Okay, I’ll come down off my high horse now, or is that high mule to be book appropriate. Ultimately I enjoyed Republic of Dirt but I didn’t love it. It is most definitely funny and I laughed out loud a few times which is rewarding and a pretty reliable indicator of a book being good. That being said, there was a significant lull in the middle of this book that left me kind of bored. I think it could have been edited down a bit rather than continually emphasizing that Prudence wasn’t her usual self due to illness and Seth and Earl were worried and unsure of what to do without her guidance.
I recommend Republic of Dirt though I only give it 3.5 Baby Dill Pickles out of 5. I suspect my rating might have been higher had I read The Woefield Poultry Collective first and had some background to these characters and their plight.
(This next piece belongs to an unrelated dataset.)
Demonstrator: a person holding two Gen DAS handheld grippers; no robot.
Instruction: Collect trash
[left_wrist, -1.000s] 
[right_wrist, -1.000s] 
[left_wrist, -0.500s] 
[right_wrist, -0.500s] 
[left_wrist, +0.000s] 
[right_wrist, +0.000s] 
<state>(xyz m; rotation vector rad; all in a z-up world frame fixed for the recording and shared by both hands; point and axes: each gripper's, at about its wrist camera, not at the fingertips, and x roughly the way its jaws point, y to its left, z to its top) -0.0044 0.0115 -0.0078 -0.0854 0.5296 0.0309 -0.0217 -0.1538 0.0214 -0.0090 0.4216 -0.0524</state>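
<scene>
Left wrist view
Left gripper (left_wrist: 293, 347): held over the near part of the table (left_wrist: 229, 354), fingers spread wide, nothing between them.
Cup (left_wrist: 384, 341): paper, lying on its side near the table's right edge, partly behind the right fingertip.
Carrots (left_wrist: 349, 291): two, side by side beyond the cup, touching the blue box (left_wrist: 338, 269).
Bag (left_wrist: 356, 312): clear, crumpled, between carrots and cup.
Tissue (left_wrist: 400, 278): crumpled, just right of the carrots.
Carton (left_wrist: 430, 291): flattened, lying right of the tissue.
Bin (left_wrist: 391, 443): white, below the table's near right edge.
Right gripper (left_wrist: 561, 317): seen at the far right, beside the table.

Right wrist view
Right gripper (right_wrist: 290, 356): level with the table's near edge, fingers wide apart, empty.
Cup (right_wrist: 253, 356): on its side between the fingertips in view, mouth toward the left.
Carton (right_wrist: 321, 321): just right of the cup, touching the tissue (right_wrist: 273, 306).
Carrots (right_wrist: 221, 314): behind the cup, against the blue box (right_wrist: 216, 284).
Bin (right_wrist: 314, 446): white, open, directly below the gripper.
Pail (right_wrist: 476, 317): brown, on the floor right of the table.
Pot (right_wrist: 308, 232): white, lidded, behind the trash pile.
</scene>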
This is now on my To Do list.
Still, I’d have to knock the rating down for that ill-advised teacher-student sex subplot which just shouldn’t be “funny” anymore. There may be some unpleasantness in this book such as Sarah’s parents, but the book is otherwise lighthearted and family friendly, shall we say. Had it established itself as a biting satire with dark humour I’d have been more forgiving, but Republic of Dirt is certainly not that. Otherwise, it’s a worthwhile read.